La sera prima, sabato 22, Alzano chiede un tampone per Ernesto Ravelli. Il giorno dopo arriva l’esito: è quello. Il Covid di Ravelli è sul tavolo del «Pesenti-Fenaroli» attorno a mezzogiorno. Alle 14 Emanuela, responsabile di presidio delle professioni infermieristiche, entra all’ospedale. Gli occhi sopra la mascherina oggi raccontano cosa trovò. Era domenica, giorno generalmente abbastanza tranquillo in ospedale, senza il «traffico» degli ambulatori, senza il personale amministrativo, il servizio prelievi. «Sono arrivata in ospedale alle 14 e ne sono uscita alle 22». Un’ora dopo, pressapoco, muore Ernesto Ravelli che nel frattempo era stato trasferito di corsa in terapia intensiva al «Papa Giovanni». Il primo morto ufficiale di Covid in Bergamasca.

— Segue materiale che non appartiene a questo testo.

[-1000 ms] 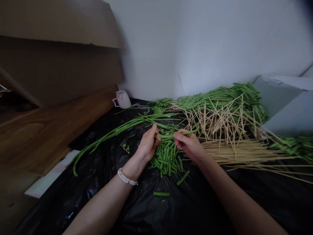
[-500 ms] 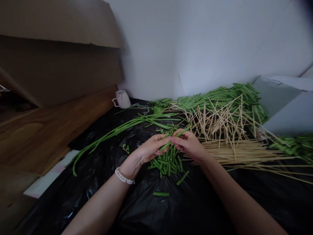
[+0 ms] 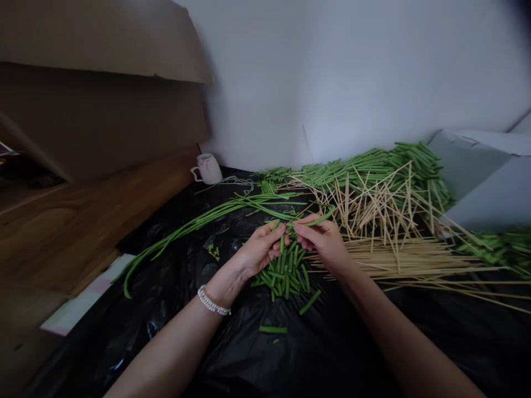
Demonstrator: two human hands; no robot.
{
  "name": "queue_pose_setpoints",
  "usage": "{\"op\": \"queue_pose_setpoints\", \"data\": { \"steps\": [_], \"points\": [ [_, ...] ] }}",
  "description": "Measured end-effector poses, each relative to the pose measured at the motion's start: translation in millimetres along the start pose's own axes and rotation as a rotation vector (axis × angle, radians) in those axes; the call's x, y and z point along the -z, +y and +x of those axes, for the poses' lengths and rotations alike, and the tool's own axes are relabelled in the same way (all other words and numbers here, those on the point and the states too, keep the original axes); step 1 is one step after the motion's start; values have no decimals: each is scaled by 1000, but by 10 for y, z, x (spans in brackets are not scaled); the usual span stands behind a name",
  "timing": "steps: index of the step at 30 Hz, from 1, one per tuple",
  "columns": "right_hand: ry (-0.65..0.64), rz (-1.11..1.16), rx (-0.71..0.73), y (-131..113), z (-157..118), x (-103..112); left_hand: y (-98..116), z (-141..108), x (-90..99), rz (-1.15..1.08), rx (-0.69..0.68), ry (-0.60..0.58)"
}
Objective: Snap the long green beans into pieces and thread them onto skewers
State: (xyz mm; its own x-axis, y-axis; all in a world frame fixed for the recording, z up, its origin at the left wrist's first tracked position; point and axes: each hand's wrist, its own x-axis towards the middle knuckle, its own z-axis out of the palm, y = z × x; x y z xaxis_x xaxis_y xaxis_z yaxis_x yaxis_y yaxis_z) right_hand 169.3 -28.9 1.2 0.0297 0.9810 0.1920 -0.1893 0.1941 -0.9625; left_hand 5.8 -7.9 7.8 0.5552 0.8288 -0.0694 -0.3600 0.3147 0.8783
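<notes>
My left hand [image 3: 262, 250] is closed, pinching a short piece of long bean [image 3: 282, 243] between thumb and fingers. Opposite it, my right hand [image 3: 326, 242] grips a longer strip of long bean [image 3: 326, 216], whose tip pokes out past the fingers to the upper right. A small gap separates the fingertips of both hands. Just below them, a loose pile of cut bean pieces [image 3: 286, 279] rests on black plastic sheeting [image 3: 249, 359]. Several uncut long beans [image 3: 199, 221] stretch away to the left of my hands.
Bamboo skewers [image 3: 398, 257] lie bundled and criss-crossed at right. Behind them is a big heap of bean pieces [image 3: 357, 166], with more beans [image 3: 506, 249] at far right. A mug [image 3: 208, 169] stands near the wall. A cardboard box [image 3: 124, 116] looms upper left.
My hands have drawn slightly apart. The bean that spanned both hands is now in separate parts, a short piece in the left and the rest in the right.
</notes>
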Motion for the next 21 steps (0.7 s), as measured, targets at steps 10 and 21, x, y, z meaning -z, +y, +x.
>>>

«Non riesco nemmeno a trovare la parole per raccontare quella giornata» dice Todeschini. Il lunedì non sta bene, niente febbre, ma dolori e quelli che solo dopo qualche giorno vengono identificati come i sintomi specifici del Covid: niente gusto e olfatto. Passa più o meno una settimana e il «Pesenti-Fenaroli» è stravolto: tutti i reparti trasformati nel primo argine alla marea che ha inondato la Valle Seriana. Todeschini ha in capo la riorganizzazione del personale infermieristico e Oss, oltre al lavoro di implementazione dei dati da trasferire per fotografare lo stato della marea, l’approvvigionamento dei dispositivi di protezione, i turni, il personale che si ammala, il ricalcolo costante delle forze su cui poter contare, un lavoro colossale mentre medici e infermieri non sanno più nemmeno da che parte girarsi.

Solo due anni fa, ma in quest’ospedale che non si è mai fermato, e nemmeno mai arreso, è passata un’era. Nel reparto Covid la serenità di oggi è, anche, il frutto di quella immane tragedia : «Abbiamo capito che la medicina può fare molto, ma l’umanità di più» sigla Mariani, che non voleva più fare il medico. Ma abbiamo resistito, la tempesta è passata, anche per lui.